Veroordeelt de verdachte in de kosten die de benadeelde partij in verband met de vordering heeft gemaakt - welke kosten tot aan deze uitspraak vooralsnog zijn begroot op nihil - en ten behoeve van de tenuitvoerlegging nog moet maken.
Legt aan de verdachte de verplichting op om aan de Staat, ten behoeve van het slachtoffer, genaamd [benadeelde partij 4], een bedrag te betalen van
€ 9.094,75
(negenduizend vierennegentig euro en vijfenzeventig cent)

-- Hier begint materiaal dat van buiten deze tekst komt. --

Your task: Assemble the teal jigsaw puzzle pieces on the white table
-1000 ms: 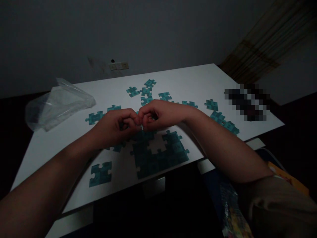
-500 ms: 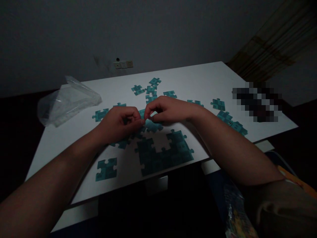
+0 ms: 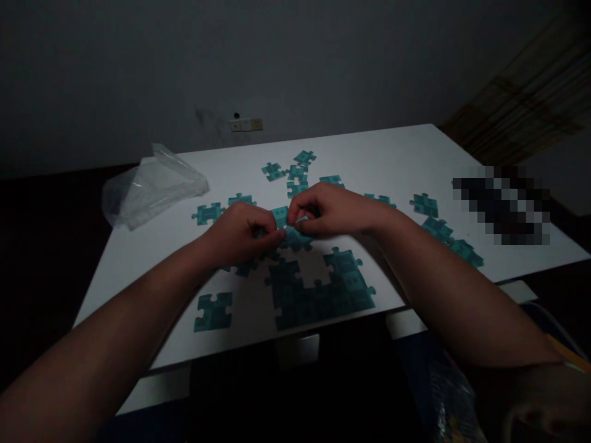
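While dim light keeps the room's grey wall dark, the white table (image 3: 378, 154) stands out as the broadest thing, its near edge running just below a joined block of teal puzzle pieces (image 3: 323, 292) that encloses a bare white gap. To the far left lies a crumpled clear plastic bag (image 3: 152, 187), and a blurred dark object sits at the right edge. Loose teal pieces are scattered across the far middle and right of the table, with a joined pair (image 3: 213, 311) lying alone near the left front. Above the block, the left hand (image 3: 242, 234) and the right hand (image 3: 330, 210) meet fingertip to fingertip, both curled and pinching a small teal piece (image 3: 282, 216) between them, just above the tabletop and beyond the block's far edge. How each finger sits on it is hard to tell in the gloom. A wall socket (image 3: 246, 125) shows behind the table.
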`<state>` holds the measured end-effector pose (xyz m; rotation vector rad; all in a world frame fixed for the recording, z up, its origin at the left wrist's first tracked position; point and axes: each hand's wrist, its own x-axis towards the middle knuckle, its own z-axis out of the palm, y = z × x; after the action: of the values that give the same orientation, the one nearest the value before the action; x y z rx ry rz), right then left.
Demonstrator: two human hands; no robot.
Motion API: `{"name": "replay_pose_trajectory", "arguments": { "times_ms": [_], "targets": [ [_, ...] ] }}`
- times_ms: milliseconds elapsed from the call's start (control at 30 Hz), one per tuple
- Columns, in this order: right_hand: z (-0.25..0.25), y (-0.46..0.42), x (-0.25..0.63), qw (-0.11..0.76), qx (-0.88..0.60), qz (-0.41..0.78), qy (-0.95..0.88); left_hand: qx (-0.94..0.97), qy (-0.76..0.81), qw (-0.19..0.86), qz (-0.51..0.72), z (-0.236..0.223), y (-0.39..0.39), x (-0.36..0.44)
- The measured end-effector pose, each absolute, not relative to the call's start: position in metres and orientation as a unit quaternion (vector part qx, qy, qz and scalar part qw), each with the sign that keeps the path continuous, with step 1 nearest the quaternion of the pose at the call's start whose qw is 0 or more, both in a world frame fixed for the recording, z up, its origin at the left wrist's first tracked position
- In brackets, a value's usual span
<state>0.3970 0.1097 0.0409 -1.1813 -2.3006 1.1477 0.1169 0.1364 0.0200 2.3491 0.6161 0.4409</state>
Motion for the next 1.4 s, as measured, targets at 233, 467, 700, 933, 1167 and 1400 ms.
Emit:
{"name": "replay_pose_trajectory", "arguments": {
  "times_ms": [233,467,700,933,1167,1400],
  "targets": [
    [0.043,0.106,0.404,0.120,-0.408,0.420,-0.802,0.944,0.204,0.216,0.142,0.021,0.138,0.118],
    [0.040,0.106,0.402,0.161,-0.419,0.382,-0.808,0.953,0.181,0.190,0.150,0.017,0.141,0.119],
    [0.024,0.121,0.405,0.303,-0.544,0.167,-0.765,0.940,0.267,0.133,0.167,0.013,0.150,0.115],
    [0.022,0.123,0.412,0.336,-0.604,0.014,-0.722,0.931,0.316,0.123,0.134,0.009,0.153,0.114],
    [0.101,0.078,0.437,0.347,-0.572,-0.107,-0.735,0.921,0.366,0.103,0.081,0.013,0.144,0.119],
    [0.093,-0.012,0.459,0.192,-0.605,0.056,-0.771,0.915,0.373,0.129,0.082,0.015,0.138,0.124]
  ]
}}
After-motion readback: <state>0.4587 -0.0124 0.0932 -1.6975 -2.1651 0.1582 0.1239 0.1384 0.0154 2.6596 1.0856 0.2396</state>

aan materiële schade, bij gebreke van betaling en verhaal te vervangen door
80 (tachtig) dagen hechtenis,
met dien verstande dat de toepassing van die hechtenis de verplichting tot schadevergoeding aan de Staat ten behoeve van het slachtoffer niet opheft.
Bepaalt dat, indien de verdachte heeft voldaan aan zijn verplichting tot betaling aan de Staat daarmee zijn verplichting tot betaling aan de benadeelde partij in zoverre komt te vervallen en andersom dat, indien de verdachte heeft voldaan aan zijn verplichting tot betaling aan de benadeelde partij daarmee zijn verplichting tot betaling aan de Staat in zoverre komt te vervallen.
Dit arrest is gewezen door mr. B.A. Stoker-Klein,
mr. G.J.W. van Oven en mr. M.C.R. Derkx, in bijzijn van de griffier mr. V.A.M. Willemsen.
Het is uitgesproken op de openbare terechtzitting van het hof van 12 juli 2011.
Mr. M.C.R. Derkx is buiten staat dit arrest te ondertekenen.